DATA SEGMENT:
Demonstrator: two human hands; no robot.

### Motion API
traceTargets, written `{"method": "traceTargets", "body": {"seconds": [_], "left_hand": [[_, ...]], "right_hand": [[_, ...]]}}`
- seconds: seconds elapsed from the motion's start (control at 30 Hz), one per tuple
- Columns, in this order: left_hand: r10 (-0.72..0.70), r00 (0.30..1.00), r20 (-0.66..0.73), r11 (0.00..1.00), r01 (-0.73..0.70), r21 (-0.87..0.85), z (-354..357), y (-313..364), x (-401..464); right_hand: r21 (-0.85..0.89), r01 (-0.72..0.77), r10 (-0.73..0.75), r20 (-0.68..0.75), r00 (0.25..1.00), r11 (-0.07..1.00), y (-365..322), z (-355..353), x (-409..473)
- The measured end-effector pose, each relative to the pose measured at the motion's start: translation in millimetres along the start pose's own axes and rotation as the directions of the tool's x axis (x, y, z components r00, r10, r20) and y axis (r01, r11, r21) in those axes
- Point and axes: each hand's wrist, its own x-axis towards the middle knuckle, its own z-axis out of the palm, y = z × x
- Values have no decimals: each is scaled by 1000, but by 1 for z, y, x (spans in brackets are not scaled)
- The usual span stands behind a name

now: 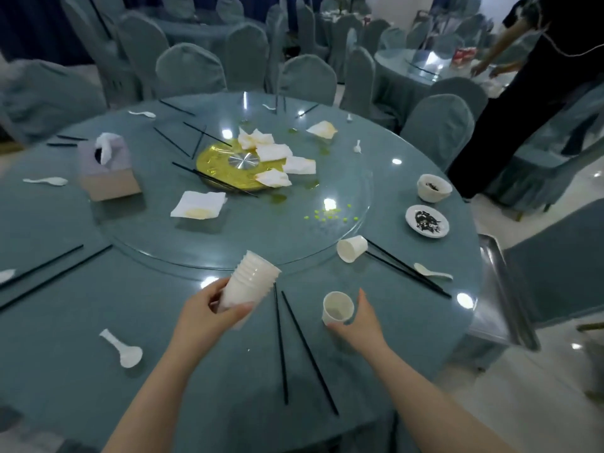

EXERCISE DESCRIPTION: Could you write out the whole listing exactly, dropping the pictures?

REPLY:
Demonstrator: two human hands; no robot.

### Motion API
traceTargets, written `{"method": "traceTargets", "body": {"seconds": [_], "left_hand": [[_, ...]], "right_hand": [[_, ...]]}}`
- seconds: seconds elapsed from the motion's start (control at 30 Hz), one per tuple
- Columns, in this order: left_hand: r10 (-0.72..0.70), r00 (0.30..1.00), r20 (-0.66..0.73), r11 (0.00..1.00), r01 (-0.73..0.70), r21 (-0.87..0.85), z (-354..357), y (-313..364), x (-401..464); right_hand: r21 (-0.85..0.89), r01 (-0.72..0.77), r10 (-0.73..0.75), r20 (-0.68..0.75), r00 (0.25..1.00), r11 (-0.07..1.00), y (-365..322), z (-355..353), x (-409..473)
- The measured end-effector pose, each relative to the pose measured at the motion's start: translation in millimetres along the start pose's own axes and rotation as the directions of the tool's x axis (x, y, z components r00, r10, r20) and y axis (r01, r11, r21) in those axes
- Point and axes: each hand's wrist, its own x-axis towards the middle knuckle, its own z-axis out of the palm, y = z × x
- Values have no decimals: each is scaled by 1000, but by 1 for z, y, x (spans in brackets are not scaled)
- The usual span stands behind a name

now: 

Nothing more remains to be added to this answer.